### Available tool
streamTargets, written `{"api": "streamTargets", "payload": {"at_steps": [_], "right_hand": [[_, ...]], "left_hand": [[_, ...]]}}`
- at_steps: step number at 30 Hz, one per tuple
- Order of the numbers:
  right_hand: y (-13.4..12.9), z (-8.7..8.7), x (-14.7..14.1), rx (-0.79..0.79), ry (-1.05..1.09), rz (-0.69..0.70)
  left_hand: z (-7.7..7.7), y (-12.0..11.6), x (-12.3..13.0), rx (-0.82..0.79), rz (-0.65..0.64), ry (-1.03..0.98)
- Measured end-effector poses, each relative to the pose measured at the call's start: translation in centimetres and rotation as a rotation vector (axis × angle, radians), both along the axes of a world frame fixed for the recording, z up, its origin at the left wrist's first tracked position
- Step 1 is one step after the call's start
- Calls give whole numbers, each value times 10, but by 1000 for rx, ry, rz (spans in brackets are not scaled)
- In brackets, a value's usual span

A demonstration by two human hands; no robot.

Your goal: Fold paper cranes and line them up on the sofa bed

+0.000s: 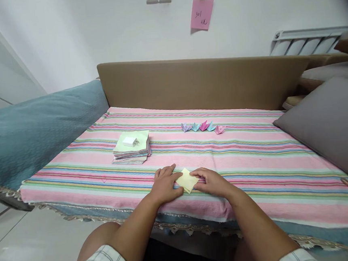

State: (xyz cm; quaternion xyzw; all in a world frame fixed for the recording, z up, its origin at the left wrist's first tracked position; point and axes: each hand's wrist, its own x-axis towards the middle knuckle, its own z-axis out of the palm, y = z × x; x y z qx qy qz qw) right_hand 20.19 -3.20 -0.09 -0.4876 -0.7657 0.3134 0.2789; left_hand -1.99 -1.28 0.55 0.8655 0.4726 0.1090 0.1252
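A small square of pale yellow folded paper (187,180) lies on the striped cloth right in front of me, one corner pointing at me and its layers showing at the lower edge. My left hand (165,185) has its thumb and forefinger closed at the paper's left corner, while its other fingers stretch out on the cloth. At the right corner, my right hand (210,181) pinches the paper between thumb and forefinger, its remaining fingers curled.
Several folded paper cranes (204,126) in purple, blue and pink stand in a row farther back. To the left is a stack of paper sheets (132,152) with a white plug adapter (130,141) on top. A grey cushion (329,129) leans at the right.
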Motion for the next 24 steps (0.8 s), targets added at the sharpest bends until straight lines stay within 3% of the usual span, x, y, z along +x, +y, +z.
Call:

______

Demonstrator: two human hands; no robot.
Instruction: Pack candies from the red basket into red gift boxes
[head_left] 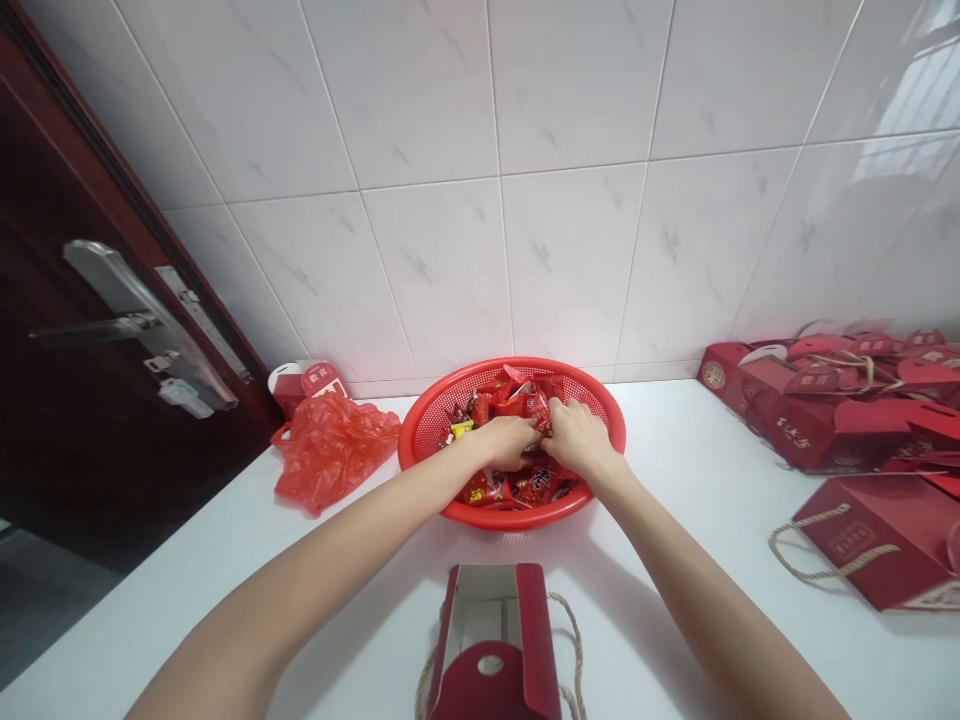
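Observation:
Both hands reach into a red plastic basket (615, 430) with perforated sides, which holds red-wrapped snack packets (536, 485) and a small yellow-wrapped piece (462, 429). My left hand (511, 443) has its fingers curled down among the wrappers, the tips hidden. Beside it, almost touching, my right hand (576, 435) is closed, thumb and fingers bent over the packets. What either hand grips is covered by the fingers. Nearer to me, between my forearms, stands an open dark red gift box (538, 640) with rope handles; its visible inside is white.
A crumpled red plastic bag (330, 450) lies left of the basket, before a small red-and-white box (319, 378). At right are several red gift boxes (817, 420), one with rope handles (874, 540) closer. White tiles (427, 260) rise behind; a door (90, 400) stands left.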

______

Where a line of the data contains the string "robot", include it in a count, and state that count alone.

Answer to the exercise:
2